**PROBLEM DESCRIPTION**: Go through the listing that follows and write it out exactly. Drop the pictures.

**DATA EXCERPT**:
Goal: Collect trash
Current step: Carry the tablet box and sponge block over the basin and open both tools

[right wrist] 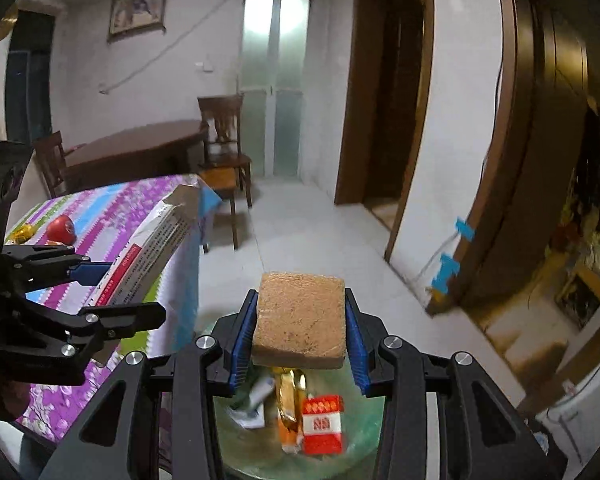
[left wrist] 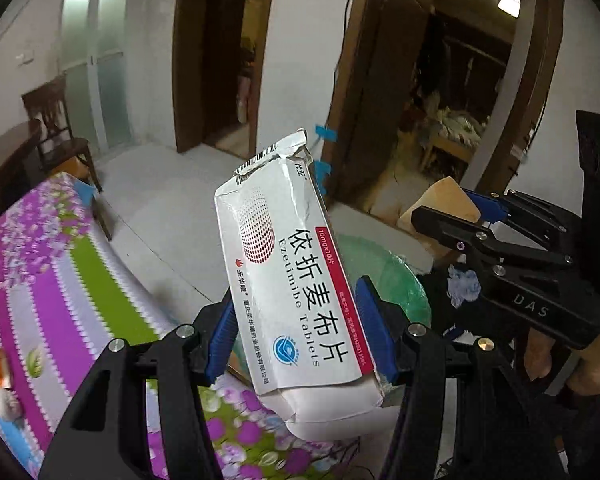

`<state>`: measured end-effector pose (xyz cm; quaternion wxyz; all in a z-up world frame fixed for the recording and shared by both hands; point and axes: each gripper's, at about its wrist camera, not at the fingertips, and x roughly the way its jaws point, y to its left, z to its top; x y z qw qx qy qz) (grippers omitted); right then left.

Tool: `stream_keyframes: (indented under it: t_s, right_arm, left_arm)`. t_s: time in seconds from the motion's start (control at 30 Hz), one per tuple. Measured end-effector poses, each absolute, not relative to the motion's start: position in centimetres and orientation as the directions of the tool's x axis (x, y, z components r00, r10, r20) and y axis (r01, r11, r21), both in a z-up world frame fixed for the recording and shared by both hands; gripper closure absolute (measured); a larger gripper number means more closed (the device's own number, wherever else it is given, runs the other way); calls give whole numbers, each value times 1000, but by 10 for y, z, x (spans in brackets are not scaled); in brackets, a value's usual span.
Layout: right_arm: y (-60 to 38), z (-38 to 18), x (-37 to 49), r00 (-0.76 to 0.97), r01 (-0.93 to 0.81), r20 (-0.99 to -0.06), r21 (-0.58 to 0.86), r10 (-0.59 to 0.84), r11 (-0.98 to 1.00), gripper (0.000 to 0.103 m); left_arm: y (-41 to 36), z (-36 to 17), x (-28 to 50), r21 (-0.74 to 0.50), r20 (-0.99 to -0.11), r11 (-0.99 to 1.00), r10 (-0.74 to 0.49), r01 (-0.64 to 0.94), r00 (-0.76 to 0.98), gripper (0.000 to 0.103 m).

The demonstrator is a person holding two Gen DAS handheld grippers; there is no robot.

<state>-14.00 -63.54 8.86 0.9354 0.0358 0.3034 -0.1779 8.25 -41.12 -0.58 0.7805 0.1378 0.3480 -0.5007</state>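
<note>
Two handheld grippers carry trash toward a bin beside a cloth-covered table. Nearest the lens, the left gripper (left wrist: 296, 332) is clamped across the lower half of a crumpled white tablet box (left wrist: 296, 272), which stands nearly upright with its torn flap at the top, a hold that keeps it clear of the table edge. Just alongside, the right gripper (right wrist: 300, 332) is clenched on a tan sponge block (right wrist: 300, 316), blue pads (right wrist: 244, 332) pressing both sides so the block stays level directly above the bin (right wrist: 356, 436). Below it, the green-lined bin already holds a red carton (right wrist: 323, 424), a gold wrapper (right wrist: 290, 400) and scraps of paper, suggesting the collection is well along and both items are poised for dropping. To the left, the table's floral striped cloth (right wrist: 100, 208) bears a red apple (right wrist: 60, 229) and a small gold object near its far side. Beyond lie a pale tiled floor (right wrist: 300, 224), a dark wooden dining table (right wrist: 136, 148) with chairs, a frosted glass door (right wrist: 276, 80), a framed picture (right wrist: 138, 10) and brown door frames opening on dim rooms.
</note>
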Motion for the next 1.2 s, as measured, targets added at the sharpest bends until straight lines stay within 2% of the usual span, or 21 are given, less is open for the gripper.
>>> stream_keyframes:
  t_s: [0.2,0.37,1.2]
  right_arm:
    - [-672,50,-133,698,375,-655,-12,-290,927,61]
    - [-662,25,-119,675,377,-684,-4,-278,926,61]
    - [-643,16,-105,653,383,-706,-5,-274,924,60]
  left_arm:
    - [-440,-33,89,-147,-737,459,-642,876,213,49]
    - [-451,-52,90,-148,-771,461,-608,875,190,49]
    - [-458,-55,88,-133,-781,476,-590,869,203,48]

**REPLY TO THE TASK**:
Goal: Collect trash
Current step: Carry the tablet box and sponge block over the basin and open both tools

[right wrist] 
[left wrist] 

`<state>`: measured end-effector pose (xyz cm; quaternion wxyz; all in a z-up world frame fixed for the recording and shared by both hands; point and axes: each gripper's, at about its wrist camera, not at the fingertips, and x roughly the way its jaws point, y to its left, z to its top; x y z qw qx qy qz) (grippers omitted); right then left.

Tool: `stream_keyframes: (indented under it: t_s, right_arm, left_arm)`. t_s: time in seconds from the motion's start (control at 30 Hz), one per tuple. Measured end-effector poses, each absolute, not relative to the motion's start: position in centimetres and orientation as the directions of the tool's x axis (x, y, z components r00, r10, r20) and y axis (r01, r11, r21), both in a z-up world frame fixed for the recording and shared by both hands; gripper closure absolute (measured); a larger gripper number means more closed (the device's own number, wherever else it is given, runs the other way); calls give whole numbers, each value times 1000, but by 10 for y, z, x (spans in brackets are not scaled); in brackets, a value's usual span.
Layout: right_arm: y (-60 to 38), z (-38 to 18), x (-37 to 49), r00 (-0.76 to 0.97), r01 (-0.93 to 0.81), r20 (-0.99 to -0.06), r21 (-0.58 to 0.86), r10 (-0.59 to 0.84), r11 (-0.98 to 1.00), gripper (0.000 to 0.103 m); left_arm: y (-41 to 36), z (-36 to 17), x (-28 to 50), r21 (-0.74 to 0.50), r20 (-0.99 to -0.11), r11 (-0.99 to 1.00), r10 (-0.74 to 0.49), r01 (-0.64 to 0.94), r00 (-0.76 to 0.98), gripper (0.000 to 0.103 m).

The demonstrator is a person holding two Gen DAS handheld grippers; there is no robot.

<state>-14.00 -63.54 8.86 0.9354 0.0358 0.3034 -0.1779 8.25 -41.12 -0.58 0.7805 0.1378 0.3480 -0.5007</state>
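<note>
Two handheld grippers carry trash toward a bin beside a cloth-covered table. Nearest the lens, the left gripper (left wrist: 296, 332) is clamped across the lower half of a crumpled white tablet box (left wrist: 296, 272), which stands nearly upright with its torn flap at the top, a hold that keeps it clear of the table edge. Just alongside, the right gripper (right wrist: 300, 332) is clenched on a tan sponge block (right wrist: 300, 316), blue pads (right wrist: 244, 332) pressing both sides so the block stays level directly above the bin (right wrist: 356, 436). Below it, the green-lined bin already holds a red carton (right wrist: 323, 424), a gold wrapper (right wrist: 290, 400) and scraps of paper, suggesting the collection is well along and both items are poised for dropping. To the left, the table's floral striped cloth (right wrist: 100, 208) bears a red apple (right wrist: 60, 229) and a small gold object near its far side. Beyond lie a pale tiled floor (right wrist: 300, 224), a dark wooden dining table (right wrist: 136, 148) with chairs, a frosted glass door (right wrist: 276, 80), a framed picture (right wrist: 138, 10) and brown door frames opening on dim rooms.
</note>
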Motion for the next 1.2 s, as measured, targets added at the sharpest bends until straight lines stay within 2% of the usual span, or 21 are given, less is open for the gripper.
>>> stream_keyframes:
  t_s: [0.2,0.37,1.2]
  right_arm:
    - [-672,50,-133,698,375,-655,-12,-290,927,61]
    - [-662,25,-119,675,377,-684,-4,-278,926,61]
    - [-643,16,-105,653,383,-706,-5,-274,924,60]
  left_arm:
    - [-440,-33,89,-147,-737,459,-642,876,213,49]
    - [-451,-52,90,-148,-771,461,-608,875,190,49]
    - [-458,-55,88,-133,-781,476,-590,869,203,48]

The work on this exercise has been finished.